[Source data]
++++
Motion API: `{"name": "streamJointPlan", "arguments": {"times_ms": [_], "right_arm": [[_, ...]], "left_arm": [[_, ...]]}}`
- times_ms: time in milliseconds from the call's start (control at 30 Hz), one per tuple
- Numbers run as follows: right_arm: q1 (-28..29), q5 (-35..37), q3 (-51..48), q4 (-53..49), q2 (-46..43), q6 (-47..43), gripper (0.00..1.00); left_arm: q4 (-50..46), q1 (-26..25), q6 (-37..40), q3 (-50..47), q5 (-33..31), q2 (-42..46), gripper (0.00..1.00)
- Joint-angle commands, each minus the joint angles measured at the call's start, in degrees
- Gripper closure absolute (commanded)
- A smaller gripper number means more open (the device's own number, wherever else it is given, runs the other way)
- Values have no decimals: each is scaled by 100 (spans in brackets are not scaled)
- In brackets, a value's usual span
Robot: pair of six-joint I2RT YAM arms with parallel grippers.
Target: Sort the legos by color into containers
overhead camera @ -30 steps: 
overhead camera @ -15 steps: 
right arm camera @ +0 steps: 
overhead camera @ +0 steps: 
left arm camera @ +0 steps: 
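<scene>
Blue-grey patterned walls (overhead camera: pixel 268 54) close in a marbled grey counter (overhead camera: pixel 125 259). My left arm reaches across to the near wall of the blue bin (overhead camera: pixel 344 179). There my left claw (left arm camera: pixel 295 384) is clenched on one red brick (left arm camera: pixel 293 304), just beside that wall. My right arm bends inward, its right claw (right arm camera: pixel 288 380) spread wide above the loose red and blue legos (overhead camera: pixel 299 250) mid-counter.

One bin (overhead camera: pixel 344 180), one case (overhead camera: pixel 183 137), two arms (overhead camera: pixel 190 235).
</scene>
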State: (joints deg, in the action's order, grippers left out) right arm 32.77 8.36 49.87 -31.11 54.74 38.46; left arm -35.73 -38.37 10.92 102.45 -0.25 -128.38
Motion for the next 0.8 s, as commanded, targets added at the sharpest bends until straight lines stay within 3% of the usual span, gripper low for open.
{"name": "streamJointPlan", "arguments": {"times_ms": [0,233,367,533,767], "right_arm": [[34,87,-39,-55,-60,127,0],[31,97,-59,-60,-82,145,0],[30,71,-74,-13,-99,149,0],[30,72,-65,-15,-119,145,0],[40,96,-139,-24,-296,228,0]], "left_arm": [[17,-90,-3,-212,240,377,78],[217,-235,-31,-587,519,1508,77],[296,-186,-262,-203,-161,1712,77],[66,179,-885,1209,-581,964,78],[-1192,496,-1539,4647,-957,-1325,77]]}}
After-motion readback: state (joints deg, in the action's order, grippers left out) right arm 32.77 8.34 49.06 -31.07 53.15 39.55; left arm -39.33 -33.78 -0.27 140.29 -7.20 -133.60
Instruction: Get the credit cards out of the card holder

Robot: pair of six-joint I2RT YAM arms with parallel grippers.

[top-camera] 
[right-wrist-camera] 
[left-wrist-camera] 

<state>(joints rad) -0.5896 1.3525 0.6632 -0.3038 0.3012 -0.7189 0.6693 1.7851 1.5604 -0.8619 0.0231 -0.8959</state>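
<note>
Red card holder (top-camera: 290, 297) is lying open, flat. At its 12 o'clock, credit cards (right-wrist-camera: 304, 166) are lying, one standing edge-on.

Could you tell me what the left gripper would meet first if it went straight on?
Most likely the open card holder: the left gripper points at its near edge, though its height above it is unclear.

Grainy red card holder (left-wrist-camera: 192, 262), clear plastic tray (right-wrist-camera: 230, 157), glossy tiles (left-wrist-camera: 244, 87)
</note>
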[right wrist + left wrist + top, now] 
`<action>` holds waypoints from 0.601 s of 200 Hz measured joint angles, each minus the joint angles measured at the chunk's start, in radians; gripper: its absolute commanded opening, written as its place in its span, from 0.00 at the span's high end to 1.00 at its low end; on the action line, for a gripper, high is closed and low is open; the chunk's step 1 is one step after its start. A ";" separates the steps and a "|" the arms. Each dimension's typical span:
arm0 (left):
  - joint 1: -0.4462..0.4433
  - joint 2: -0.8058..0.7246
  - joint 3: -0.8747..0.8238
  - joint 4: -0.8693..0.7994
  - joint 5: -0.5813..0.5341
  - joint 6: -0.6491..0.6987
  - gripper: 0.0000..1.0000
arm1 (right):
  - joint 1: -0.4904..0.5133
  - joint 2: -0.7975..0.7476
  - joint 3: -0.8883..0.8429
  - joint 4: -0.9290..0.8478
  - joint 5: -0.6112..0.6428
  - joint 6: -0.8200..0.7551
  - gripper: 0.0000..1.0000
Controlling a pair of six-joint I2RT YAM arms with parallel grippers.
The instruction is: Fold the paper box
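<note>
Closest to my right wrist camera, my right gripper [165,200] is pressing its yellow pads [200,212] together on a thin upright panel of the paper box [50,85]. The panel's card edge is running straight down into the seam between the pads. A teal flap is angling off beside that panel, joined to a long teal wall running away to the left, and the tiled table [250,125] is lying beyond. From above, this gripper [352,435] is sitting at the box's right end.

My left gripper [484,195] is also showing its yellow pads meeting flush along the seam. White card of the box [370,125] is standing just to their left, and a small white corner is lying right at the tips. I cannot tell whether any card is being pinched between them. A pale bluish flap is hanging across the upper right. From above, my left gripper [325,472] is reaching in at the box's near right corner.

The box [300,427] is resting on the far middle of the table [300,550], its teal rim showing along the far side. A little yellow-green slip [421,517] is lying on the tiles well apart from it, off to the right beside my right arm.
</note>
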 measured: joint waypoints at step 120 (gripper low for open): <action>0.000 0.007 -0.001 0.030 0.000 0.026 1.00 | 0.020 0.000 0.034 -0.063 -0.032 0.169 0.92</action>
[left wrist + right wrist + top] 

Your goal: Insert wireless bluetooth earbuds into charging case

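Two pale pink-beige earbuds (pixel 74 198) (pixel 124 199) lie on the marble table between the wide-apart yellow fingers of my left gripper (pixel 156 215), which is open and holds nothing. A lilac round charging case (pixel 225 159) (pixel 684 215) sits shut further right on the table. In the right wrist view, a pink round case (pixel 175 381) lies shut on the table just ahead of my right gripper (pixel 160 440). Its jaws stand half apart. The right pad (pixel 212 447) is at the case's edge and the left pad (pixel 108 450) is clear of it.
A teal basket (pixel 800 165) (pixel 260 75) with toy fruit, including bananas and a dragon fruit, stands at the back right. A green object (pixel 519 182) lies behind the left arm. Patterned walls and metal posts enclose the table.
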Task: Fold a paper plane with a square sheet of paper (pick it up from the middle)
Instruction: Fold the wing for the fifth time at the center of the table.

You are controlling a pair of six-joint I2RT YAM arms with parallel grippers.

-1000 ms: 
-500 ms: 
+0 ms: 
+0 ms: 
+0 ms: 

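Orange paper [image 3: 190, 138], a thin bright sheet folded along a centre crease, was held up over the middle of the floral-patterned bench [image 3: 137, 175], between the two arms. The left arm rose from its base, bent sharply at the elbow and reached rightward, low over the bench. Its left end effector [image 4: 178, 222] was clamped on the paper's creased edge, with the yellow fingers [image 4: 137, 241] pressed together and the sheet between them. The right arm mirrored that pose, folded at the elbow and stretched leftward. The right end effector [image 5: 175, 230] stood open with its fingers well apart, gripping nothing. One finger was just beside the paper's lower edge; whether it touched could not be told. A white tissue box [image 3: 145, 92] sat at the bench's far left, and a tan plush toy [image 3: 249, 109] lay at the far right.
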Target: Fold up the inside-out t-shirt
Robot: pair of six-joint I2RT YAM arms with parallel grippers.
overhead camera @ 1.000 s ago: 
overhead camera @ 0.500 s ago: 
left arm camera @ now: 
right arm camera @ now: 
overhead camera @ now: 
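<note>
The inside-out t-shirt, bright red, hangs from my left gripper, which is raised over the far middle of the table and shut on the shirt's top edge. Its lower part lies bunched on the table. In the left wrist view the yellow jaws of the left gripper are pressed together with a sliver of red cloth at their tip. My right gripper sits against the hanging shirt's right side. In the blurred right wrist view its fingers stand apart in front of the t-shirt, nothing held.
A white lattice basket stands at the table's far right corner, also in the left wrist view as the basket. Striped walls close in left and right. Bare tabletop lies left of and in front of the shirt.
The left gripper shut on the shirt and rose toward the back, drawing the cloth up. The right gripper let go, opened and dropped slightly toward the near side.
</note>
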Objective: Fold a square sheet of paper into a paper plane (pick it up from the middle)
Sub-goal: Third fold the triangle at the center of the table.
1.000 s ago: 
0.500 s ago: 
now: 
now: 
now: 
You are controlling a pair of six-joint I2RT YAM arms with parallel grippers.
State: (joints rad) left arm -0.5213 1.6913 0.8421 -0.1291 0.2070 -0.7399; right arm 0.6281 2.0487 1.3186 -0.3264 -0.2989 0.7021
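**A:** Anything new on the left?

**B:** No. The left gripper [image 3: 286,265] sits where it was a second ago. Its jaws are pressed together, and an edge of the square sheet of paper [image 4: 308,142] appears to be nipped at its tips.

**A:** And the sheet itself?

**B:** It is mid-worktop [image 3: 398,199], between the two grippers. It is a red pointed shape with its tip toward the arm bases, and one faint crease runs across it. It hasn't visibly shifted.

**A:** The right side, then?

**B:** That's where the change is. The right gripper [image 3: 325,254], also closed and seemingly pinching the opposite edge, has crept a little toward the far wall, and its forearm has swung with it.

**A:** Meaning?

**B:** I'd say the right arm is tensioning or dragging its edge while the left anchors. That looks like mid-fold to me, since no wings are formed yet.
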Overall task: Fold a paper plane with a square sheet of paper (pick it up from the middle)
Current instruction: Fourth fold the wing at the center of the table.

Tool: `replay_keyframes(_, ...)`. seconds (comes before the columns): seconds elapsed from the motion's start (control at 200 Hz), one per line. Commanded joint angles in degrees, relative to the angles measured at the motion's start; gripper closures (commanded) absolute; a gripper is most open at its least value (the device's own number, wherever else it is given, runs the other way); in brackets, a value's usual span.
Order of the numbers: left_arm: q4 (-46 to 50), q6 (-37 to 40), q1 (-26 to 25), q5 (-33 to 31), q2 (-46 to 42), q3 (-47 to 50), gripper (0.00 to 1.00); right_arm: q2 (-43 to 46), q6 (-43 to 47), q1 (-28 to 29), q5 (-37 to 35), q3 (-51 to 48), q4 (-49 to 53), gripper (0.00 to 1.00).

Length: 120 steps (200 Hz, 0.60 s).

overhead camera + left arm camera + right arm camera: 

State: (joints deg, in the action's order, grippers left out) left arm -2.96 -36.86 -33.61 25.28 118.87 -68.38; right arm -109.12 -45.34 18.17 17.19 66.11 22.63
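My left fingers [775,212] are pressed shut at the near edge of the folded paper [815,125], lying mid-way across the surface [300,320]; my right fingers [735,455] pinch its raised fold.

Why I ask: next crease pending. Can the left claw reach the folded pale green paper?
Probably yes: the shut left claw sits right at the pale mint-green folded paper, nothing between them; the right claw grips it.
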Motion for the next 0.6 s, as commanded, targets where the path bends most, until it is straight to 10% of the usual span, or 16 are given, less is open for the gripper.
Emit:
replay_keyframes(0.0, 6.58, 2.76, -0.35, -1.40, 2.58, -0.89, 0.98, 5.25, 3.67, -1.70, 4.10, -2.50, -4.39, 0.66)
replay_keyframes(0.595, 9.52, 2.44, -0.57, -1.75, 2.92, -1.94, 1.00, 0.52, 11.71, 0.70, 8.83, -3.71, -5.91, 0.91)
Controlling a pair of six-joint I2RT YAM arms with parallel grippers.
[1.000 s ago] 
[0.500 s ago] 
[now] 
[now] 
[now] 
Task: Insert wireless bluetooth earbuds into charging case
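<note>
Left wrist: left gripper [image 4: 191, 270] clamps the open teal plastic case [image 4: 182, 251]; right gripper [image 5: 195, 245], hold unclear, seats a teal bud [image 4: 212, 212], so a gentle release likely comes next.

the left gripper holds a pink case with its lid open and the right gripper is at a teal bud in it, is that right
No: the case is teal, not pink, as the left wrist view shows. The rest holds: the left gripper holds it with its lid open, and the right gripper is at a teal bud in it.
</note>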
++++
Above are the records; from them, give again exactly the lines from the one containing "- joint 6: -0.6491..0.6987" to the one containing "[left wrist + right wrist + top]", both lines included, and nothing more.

**Answer to this problem:**
  - joint 6: -0.6491..0.6987
  - gripper: 0.0000..1.0000
arm1 (right):
  - joint 1: -0.4904..0.5133
  - joint 2: -0.7975..0.7476
  - joint 3: -0.8883..0.8429
  - joint 4: -0.9290..0.8478
  - joint 5: -0.6112..0.6428
  - joint 6: -0.8200..0.7551
  - gripper: 0.0000..1.0000
Controlling a pair of six-joint I2RT YAM arms with parallel grippers.
The instruction is: Fold the paper box
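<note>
Closest to my right wrist camera, my right gripper [165,200] is pressing its yellow pads [200,212] together on a thin upright panel of the paper box [50,85]. The panel's card edge is running straight down into the seam between the pads. A teal flap is angling off beside that panel, joined to a long teal wall running away to the left, and the tiled table [250,125] is lying beyond. From above, this gripper [352,435] is sitting at the box's right end.

My left gripper [484,195] is also showing its yellow pads meeting flush along the seam. White card of the box [370,125] is standing just to their left, and a small white corner is lying right at the tips. I cannot tell whether any card is being pinched between them. A pale bluish flap is hanging across the upper right. From above, my left gripper [325,472] is reaching in at the box's near right corner.

The box [300,427] is resting on the far middle of the table [300,550], its teal rim showing along the far side. A little yellow-green slip [421,517] is lying on the tiles well apart from it, off to the right beside my right arm.
</note>
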 measured: joint waypoints at step 120 (gripper low for open): <action>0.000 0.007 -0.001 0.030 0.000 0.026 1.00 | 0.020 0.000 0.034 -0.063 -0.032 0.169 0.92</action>
[left wrist + right wrist + top] 

Nothing else is required for this exercise.